2.Bahan atau materi pengajaran yang perlu
diberikan atau digumuli bersama untuk mencapai tujuan-tujuan yang diinginkan.
3.Metode dan alat perlengkapan yang akan
digunakan.
4.Alat dan prosedur evaluasi untuk
mengetahui tingkat keberhasilan dari program bagi tercapainya tujuan-tujuan
yang telah dirumuskan.
Semua hal di atas merupkan
bagian-bagian integral yang tak terpisahkan satu sama lain. Komponen-komponen
itu terorganisasi sebagai kesatuan di dalam system. System itulah yang
dihasilkan sesuai dengan tingkat saling hubungannya. Tujuan dari system juga
merupakan tujuan dari setiap komponen itu, masing-masing tidak mempunyai tujuan
sendiri-sendiri. Hanya kalau semuanya bekerja sama secara harmonis barulah
tujuan yang diinginkan dapat dicapai.
Disamping keempat komponen diatas, didalam
pelaksanaannya, system intruksional yang pengelolaannya tergantung kepada
factor guru tentulah mencakup pula kedua hal ini, yaitu:
1.Guru atau pengajar yang mengelola system
intruksional. Bersama-sama dengan keempat komponen terdahulu, guru merupakan
komponen masukan yang deprogram secara intruksional bagi tercapainya tujuan
dal;am rangka system yang sifatnya diwarnai oleh factor guru sebagai pribadi
yang menentukan (misalnya pada system intruksional dari PPSI).

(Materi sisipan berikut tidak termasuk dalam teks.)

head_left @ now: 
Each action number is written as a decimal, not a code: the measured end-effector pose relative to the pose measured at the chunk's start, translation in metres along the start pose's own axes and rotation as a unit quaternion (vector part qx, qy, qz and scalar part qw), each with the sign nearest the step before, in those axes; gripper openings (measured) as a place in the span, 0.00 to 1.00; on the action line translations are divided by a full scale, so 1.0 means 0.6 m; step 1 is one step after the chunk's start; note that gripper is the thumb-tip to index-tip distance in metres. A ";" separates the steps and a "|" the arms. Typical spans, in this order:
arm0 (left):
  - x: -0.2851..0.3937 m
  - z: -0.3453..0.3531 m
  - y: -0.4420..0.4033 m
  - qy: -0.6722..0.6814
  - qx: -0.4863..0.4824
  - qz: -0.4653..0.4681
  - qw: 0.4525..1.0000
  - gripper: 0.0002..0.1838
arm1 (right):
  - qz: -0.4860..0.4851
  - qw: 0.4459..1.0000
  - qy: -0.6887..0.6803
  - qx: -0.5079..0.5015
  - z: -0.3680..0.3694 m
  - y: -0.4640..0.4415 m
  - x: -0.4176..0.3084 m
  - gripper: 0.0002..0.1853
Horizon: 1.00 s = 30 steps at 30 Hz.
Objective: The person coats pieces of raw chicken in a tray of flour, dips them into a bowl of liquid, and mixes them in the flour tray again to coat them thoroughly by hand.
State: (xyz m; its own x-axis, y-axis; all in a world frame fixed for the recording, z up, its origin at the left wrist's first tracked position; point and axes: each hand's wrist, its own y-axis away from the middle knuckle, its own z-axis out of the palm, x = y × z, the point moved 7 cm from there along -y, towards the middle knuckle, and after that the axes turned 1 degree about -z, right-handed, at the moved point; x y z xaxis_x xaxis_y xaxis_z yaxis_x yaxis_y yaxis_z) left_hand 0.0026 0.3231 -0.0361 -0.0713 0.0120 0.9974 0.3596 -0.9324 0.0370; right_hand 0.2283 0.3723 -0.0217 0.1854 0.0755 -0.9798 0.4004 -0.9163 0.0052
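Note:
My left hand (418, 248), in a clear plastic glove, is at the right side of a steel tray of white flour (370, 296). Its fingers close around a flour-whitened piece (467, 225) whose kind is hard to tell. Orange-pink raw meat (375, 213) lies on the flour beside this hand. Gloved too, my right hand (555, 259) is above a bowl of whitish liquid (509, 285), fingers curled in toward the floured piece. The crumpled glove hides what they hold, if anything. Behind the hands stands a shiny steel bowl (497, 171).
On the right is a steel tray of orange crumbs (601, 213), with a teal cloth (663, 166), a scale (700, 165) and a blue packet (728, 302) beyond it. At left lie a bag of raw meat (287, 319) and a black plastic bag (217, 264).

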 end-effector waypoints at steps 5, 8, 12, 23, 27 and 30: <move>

2.Siswa yang diharapkan mengalami
transformasi sehingga mencapai tujuan pendidikan. Ia tak diharapkan untuk lepas
sekolah (drop out) sebelum menjadi
hasil yang baku sebagai komponen keluaran (output)
yang sebenarnya dari pengajaran sebagai system.
B. Pengertian
Evaluasi
Pendidikan
Evaluasi merupakan bagian dari kegiatan
kehidupan manusia sehari-hari. Disadari atau tidak, orang sering melakukan
evaluasi, baik terhadap dirinya sendiri, terhadap lingkungan sosialnya atau lingkungan
fisiknya. Mulai dari ia berpakaian, ia melihat diri di hadapan kaca untuk
mengetahui apakah ia menampilkan diri dalam keadaan yang wajar atau tidak.

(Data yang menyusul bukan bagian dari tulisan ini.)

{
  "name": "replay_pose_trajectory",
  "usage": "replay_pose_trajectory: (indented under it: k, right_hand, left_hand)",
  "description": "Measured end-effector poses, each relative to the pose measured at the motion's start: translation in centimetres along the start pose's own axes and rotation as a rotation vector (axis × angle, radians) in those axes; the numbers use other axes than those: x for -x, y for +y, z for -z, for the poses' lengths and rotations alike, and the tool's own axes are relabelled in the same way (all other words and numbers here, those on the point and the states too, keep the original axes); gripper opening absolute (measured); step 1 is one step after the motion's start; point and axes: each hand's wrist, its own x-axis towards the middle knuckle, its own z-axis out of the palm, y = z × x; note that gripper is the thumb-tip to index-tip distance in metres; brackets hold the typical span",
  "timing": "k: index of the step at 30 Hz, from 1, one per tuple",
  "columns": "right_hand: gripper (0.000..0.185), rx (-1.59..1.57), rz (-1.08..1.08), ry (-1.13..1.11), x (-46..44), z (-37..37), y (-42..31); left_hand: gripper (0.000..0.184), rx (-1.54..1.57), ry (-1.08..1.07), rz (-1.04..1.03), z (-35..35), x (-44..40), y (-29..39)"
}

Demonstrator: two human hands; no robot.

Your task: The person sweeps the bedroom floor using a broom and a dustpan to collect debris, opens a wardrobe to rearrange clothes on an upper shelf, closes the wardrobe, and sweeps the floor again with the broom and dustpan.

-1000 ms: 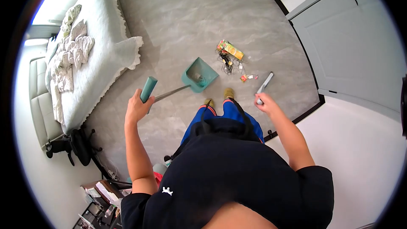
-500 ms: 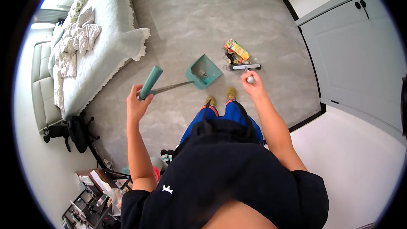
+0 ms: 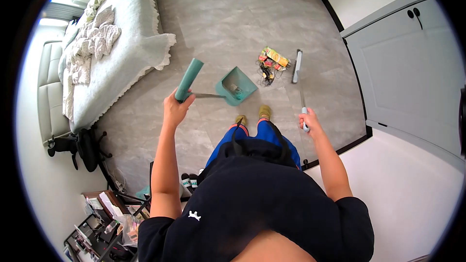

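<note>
My left hand (image 3: 176,109) is closed around the thick green handle of a long-handled dustpan (image 3: 224,87). The pan rests on the floor in front of my feet, its opening toward the upper right, with some debris inside. My right hand (image 3: 309,121) grips the grey handle of a broom (image 3: 298,67). The broom's narrow head stands on the floor just right of a pile of litter (image 3: 272,63), turned lengthwise beside it. In that pile are yellow and red wrappers and dark, stringy bits. A gap of bare floor separates the pile from the pan.
A bed (image 3: 131,39) with a pale cover stands at the left. Grey cabinet doors (image 3: 407,63) line the right side. A black chair (image 3: 87,150), slippers (image 3: 189,182) and a cluttered black cart (image 3: 104,233) are at the lower left. My feet (image 3: 264,112) are below the pan.
The broom has swung from the pile's near side to its right side, and my right hand has moved right and closer to me. My left hand has shifted right and up with the dustpan handle.
</note>
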Motion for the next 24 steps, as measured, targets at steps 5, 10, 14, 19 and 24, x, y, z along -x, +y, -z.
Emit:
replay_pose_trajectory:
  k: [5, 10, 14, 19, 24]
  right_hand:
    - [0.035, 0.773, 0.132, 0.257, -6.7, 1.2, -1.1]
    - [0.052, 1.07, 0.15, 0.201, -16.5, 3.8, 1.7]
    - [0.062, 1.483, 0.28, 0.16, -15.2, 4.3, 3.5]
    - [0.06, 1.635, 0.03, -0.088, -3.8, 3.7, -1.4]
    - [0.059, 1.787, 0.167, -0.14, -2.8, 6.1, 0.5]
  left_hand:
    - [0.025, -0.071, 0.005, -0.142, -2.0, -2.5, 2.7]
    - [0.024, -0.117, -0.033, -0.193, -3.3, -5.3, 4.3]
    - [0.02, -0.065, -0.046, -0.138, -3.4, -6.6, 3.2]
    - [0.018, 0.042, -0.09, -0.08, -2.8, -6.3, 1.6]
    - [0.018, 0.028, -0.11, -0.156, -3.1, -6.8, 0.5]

Demikian pula halnya dalam peristiwa
pendidikan sebagai usaha yang disengaja untuk memungkinkan sesorang siswa
mengalami perkembangan melalui proses belajar-mengajar. Program pengajaran
dirancang dan dilaksanakan untuk tujuan tertentu. Tujuan itu ialah supaya siswa
mengalami perubahan yang positif. Penilaian berarti usaha untuk mengetahui
sejauh mana perubahan itu telah terjadi melalui kegiatan bbelajar mengajar.
B.S. Bloom yang dikutip oleh W. Gulo, menyatakan bahwa “evaluation, as we see it, is the systematic collection of evidence to
determine wether in fact certain changes are taking place in the learns as well
as to determine the amount or degree of change in individual students.”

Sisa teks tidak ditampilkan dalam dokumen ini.